> **Your goal**: When a line of the entries contains "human", please list that line.

> **Data for this task**:

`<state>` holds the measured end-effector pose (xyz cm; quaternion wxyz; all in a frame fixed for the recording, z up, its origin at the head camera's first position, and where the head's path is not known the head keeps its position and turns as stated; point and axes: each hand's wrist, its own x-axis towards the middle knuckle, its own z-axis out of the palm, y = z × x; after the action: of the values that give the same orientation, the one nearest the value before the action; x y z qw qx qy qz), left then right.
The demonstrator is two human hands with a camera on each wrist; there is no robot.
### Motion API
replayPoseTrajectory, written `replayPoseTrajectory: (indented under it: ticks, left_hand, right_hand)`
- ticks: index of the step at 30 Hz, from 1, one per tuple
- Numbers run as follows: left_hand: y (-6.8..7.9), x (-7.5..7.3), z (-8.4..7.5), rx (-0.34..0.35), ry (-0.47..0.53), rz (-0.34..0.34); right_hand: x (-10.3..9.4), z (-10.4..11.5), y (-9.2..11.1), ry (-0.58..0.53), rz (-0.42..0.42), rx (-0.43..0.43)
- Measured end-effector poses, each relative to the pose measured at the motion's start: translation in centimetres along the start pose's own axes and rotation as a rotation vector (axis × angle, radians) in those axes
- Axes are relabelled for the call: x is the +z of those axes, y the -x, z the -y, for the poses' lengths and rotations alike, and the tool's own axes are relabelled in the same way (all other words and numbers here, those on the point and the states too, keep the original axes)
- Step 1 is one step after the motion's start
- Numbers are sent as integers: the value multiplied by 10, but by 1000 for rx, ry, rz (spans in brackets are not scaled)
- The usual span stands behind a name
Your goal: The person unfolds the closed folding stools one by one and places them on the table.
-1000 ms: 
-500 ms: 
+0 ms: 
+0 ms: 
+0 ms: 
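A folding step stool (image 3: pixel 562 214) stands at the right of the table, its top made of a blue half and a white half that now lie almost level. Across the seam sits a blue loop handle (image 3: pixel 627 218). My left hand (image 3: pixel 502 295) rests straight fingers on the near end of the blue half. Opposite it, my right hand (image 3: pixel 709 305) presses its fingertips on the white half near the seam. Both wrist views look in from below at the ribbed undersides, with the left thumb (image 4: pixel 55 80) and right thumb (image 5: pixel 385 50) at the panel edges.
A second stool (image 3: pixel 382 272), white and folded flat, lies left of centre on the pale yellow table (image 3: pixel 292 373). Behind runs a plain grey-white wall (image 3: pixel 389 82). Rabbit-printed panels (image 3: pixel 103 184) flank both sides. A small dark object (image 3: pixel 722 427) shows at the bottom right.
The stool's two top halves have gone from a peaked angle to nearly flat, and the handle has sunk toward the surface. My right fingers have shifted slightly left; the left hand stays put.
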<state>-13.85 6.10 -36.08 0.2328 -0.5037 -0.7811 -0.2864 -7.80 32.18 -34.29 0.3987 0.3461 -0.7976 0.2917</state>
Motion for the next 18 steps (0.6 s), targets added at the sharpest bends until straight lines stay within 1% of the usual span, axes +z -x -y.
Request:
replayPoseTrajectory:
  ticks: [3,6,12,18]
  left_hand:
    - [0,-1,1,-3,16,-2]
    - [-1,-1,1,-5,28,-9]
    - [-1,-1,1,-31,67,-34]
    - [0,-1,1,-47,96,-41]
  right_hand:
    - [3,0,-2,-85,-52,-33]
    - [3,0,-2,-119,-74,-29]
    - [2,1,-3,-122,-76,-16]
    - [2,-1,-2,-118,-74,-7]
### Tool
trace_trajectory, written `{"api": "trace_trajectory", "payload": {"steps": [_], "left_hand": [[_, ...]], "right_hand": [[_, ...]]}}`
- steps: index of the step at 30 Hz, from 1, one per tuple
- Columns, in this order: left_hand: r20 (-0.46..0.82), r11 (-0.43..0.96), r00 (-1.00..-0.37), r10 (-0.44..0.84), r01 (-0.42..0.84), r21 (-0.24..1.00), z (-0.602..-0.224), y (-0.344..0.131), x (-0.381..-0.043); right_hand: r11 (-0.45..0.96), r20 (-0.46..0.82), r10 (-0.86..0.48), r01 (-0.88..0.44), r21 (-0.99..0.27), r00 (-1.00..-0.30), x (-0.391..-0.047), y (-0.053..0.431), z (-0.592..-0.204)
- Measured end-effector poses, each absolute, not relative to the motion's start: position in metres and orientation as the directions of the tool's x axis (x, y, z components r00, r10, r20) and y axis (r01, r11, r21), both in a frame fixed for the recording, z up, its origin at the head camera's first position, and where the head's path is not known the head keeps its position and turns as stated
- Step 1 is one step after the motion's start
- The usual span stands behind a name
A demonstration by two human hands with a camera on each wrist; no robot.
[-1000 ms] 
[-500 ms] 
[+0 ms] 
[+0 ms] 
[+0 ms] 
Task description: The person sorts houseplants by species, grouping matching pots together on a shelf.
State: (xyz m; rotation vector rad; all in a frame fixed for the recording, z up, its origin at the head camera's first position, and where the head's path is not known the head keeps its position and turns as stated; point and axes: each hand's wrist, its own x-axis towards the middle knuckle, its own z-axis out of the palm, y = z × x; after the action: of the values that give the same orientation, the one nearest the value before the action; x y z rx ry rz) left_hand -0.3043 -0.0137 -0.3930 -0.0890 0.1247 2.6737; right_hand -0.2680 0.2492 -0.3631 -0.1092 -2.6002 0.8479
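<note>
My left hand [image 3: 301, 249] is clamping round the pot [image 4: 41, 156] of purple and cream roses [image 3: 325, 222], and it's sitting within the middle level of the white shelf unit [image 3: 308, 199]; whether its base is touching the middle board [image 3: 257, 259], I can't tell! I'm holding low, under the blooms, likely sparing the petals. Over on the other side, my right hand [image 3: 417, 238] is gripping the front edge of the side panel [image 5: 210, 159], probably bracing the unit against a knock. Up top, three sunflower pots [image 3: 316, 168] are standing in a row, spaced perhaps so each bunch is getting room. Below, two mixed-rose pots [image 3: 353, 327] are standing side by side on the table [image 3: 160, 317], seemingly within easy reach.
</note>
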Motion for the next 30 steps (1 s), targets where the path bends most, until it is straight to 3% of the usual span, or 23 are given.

> **Response area**:
The demonstrator is two human hands with a camera on each wrist; there is no robot.
A demonstration by two human hands with a camera on each wrist; no robot.

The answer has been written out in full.